**Information shown:**
━━━━━━━━━━
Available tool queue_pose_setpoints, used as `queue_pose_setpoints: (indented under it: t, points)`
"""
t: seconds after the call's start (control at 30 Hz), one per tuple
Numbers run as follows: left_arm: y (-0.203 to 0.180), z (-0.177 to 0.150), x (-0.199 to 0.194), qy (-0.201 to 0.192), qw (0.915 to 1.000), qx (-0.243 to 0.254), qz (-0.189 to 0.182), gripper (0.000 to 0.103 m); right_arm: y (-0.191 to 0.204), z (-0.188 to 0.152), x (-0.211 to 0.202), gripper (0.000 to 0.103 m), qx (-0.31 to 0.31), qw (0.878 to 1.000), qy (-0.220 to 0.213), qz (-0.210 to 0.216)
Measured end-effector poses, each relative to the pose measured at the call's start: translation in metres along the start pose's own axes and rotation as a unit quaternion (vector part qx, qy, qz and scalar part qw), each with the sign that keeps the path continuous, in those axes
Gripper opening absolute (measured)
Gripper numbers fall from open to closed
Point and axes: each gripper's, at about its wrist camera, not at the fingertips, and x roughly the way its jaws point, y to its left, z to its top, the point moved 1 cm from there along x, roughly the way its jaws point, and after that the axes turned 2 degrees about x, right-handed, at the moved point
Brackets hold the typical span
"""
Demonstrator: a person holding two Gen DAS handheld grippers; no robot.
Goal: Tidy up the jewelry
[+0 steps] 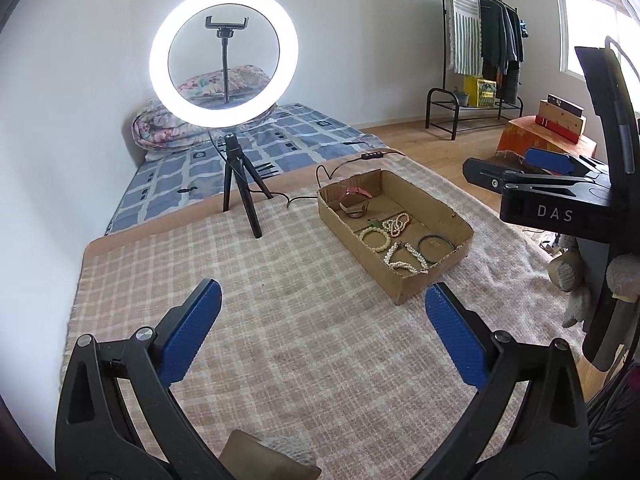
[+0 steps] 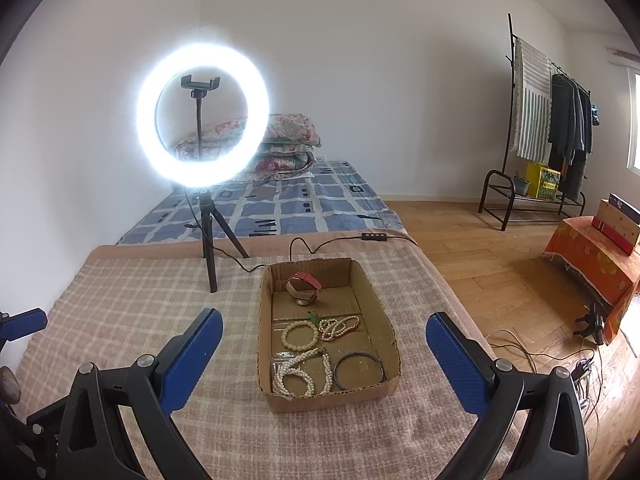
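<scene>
— Covering the whole work surface is a checked blanket in beige and pale pink, and on it sits an open cardboard box, toward the right side.

— What does the box hold?

— Jewelry. At the far end lies a watch with a pink strap. Nearer are a cream bead bracelet, a tangled bead strand with green and red bits, a pearl necklace in the near left corner, and a thin dark bangle in the near right corner.

— And the tools?

— The left gripper hangs over bare blanket, its blue pads spread wide with nothing between them; the box lies ahead and to its right. The right gripper is also spread wide and empty, with the near end of the box showing between its fingers in the right wrist view. Neither touches the box.

— What else stands on the surface?

— A lit ring light on a small black tripod, left of the box, with an empty phone clamp in its centre. Its cable runs behind the box to an inline switch.

— And the room beyond?

— A low mattress with a blue patterned sheet lies along the white wall, and folded floral quilts are stacked at its head. To the right, on a wooden floor, stands a black clothes rack with dark garments and a striped cloth. An orange-draped stand carries boxes, and loose wires trail on the floor near it.
</scene>
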Motion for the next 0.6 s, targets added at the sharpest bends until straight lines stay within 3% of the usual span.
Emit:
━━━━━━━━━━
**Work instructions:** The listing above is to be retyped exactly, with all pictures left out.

**Exercise solution:**
Available tool queue_pose_setpoints, used as `queue_pose_setpoints: (indented under it: t, points)`
"""
t: seconds after the call's start (control at 30 Hz), one per tuple
Numbers run as follows: left_arm: y (-0.203 to 0.180), z (-0.177 to 0.150), x (-0.199 to 0.194), qy (-0.201 to 0.192), qw (0.915 to 1.000), qx (-0.243 to 0.254), qz (-0.189 to 0.182), gripper (0.000 to 0.103 m); right_arm: y (-0.191 to 0.204), z (-0.188 to 0.152), x (-0.211 to 0.202), gripper (0.000 to 0.103 m), qx (-0.31 to 0.31), qw (0.878 to 1.000), qy (-0.220 to 0.213), qz (-0.210 to 0.216)
Measured end-effector poses, each relative to the pose measured at the call's start: translation in metres along the start pose's own axes and rotation as a unit quaternion (vector part qx, qy, qz and scalar part qw), each with the sign that keeps the path continuous, in those axes
Gripper opening absolute (measured)
Gripper numbers fall from open to closed
Point and axes: each gripper's, at about its wrist camera, not at the fingertips, and x roughly the way its jaws point, y to its left, z to its top, the point moved 1 cm from there along x, roughly the way its jaws point, and after that the axes turned 2 degrees about x, right-handed, at the moved point
Brackets hold the typical span
"""
Demonstrator: a person holding two Gen DAS handheld grippers; no robot.
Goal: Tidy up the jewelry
[+0 steps] 
[+0 steps] 
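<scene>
— Covering the whole work surface is a checked blanket in beige and pale pink, and on it sits an open cardboard box, toward the right side.

— What does the box hold?

— Jewelry. At the far end lies a watch with a pink strap. Nearer are a cream bead bracelet, a tangled bead strand with green and red bits, a pearl necklace in the near left corner, and a thin dark bangle in the near right corner.

— And the tools?

— The left gripper hangs over bare blanket, its blue pads spread wide with nothing between them; the box lies ahead and to its right. The right gripper is also spread wide and empty, with the near end of the box showing between its fingers in the right wrist view. Neither touches the box.

— What else stands on the surface?

— A lit ring light on a small black tripod, left of the box, with an empty phone clamp in its centre. Its cable runs behind the box to an inline switch.

— And the room beyond?

— A low mattress with a blue patterned sheet lies along the white wall, and folded floral quilts are stacked at its head. To the right, on a wooden floor, stands a black clothes rack with dark garments and a striped cloth. An orange-draped stand carries boxes, and loose wires trail on the floor near it.
</scene>
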Motion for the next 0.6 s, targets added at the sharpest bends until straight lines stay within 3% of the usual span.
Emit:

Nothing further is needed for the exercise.